The data
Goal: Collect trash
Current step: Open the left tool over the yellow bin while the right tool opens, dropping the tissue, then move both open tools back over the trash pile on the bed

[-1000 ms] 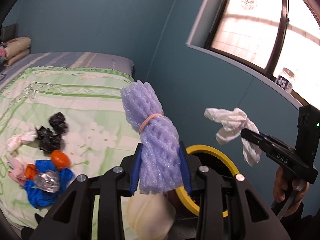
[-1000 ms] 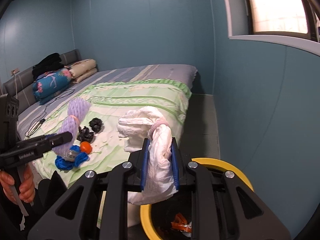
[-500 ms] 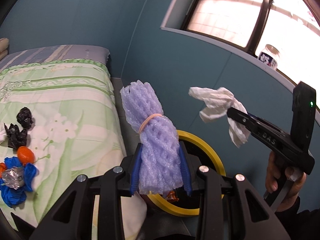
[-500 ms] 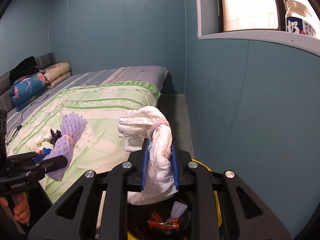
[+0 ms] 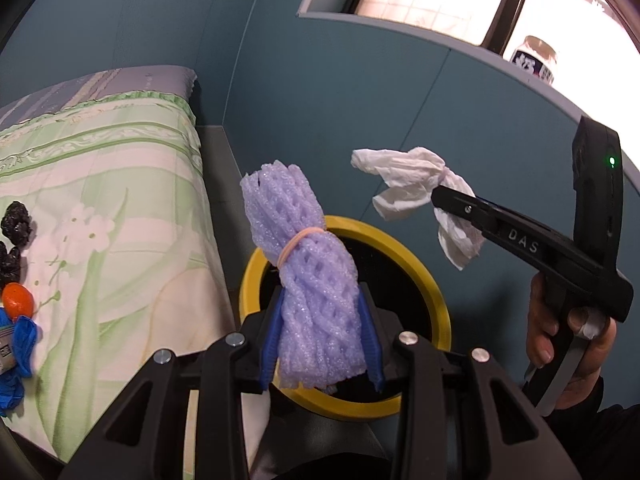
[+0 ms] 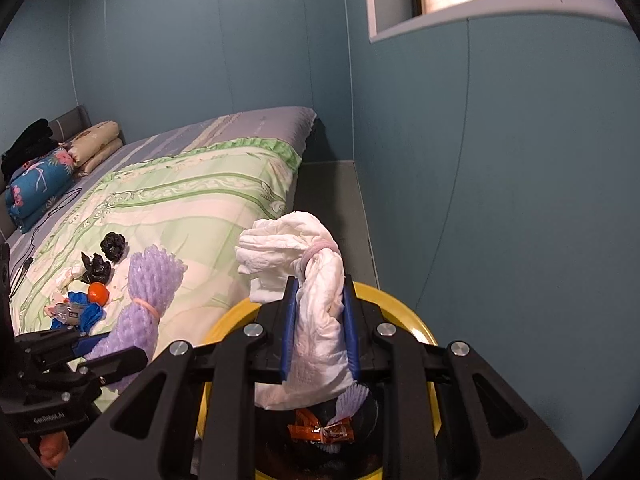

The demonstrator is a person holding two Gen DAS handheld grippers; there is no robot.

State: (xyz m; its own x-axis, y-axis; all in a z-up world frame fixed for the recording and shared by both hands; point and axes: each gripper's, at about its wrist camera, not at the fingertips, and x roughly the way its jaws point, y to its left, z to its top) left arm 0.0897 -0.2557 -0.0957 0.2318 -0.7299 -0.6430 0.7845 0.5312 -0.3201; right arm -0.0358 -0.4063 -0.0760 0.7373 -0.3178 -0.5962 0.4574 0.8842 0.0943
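Our left gripper [image 5: 322, 344] is clamped on the purple foam net [image 5: 308, 276], our right gripper [image 6: 319, 328] on the white tissue wad [image 6: 316, 304]. Both tilt down over the yellow-rimmed bin [image 5: 434, 300], the right at 3 o'clock.

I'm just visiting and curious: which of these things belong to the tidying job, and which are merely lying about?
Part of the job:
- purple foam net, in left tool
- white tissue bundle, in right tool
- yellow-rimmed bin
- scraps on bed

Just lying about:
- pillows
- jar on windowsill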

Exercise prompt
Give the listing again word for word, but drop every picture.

Output for this task
Goal: Collect trash
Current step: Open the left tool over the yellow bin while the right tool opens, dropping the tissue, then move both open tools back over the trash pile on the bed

[-1000 ms] 
[-1000 ms] 
[-500 ms] 
[-500 ms] 
[+0 ms] 
[+0 ms] 

The demonstrator is a person holding two Gen DAS handheld grippers; there is no robot.

State: (xyz m; its own x-axis, y-axis; all in a z-up world frame fixed for the recording and shared by both hands; point and axes: each gripper's, at about its wrist camera, not at the fingertips, and x roughly the way its jaws point, y to its left, z to its top) left arm 0.0897 -0.2557 -0.0957 0.2318 -0.7299 -0.6430 0.7845 0.5312 -0.3201; right arm -0.0358 -0.4063 -0.0760 0.7373 -0.3178 -0.5962 0.4574 0.8842 0.0943
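Our left gripper [image 5: 322, 344] is clamped on the purple foam net [image 5: 308, 276], our right gripper [image 6: 319, 328] on the white tissue wad [image 6: 316, 304]. Both tilt down over the yellow-rimmed bin [image 5: 434, 300], the right at 3 o'clock.

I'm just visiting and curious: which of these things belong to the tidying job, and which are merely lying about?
Part of the job:
- purple foam net, in left tool
- white tissue bundle, in right tool
- yellow-rimmed bin
- scraps on bed

Just lying about:
- pillows
- jar on windowsill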

The required answer is now complete.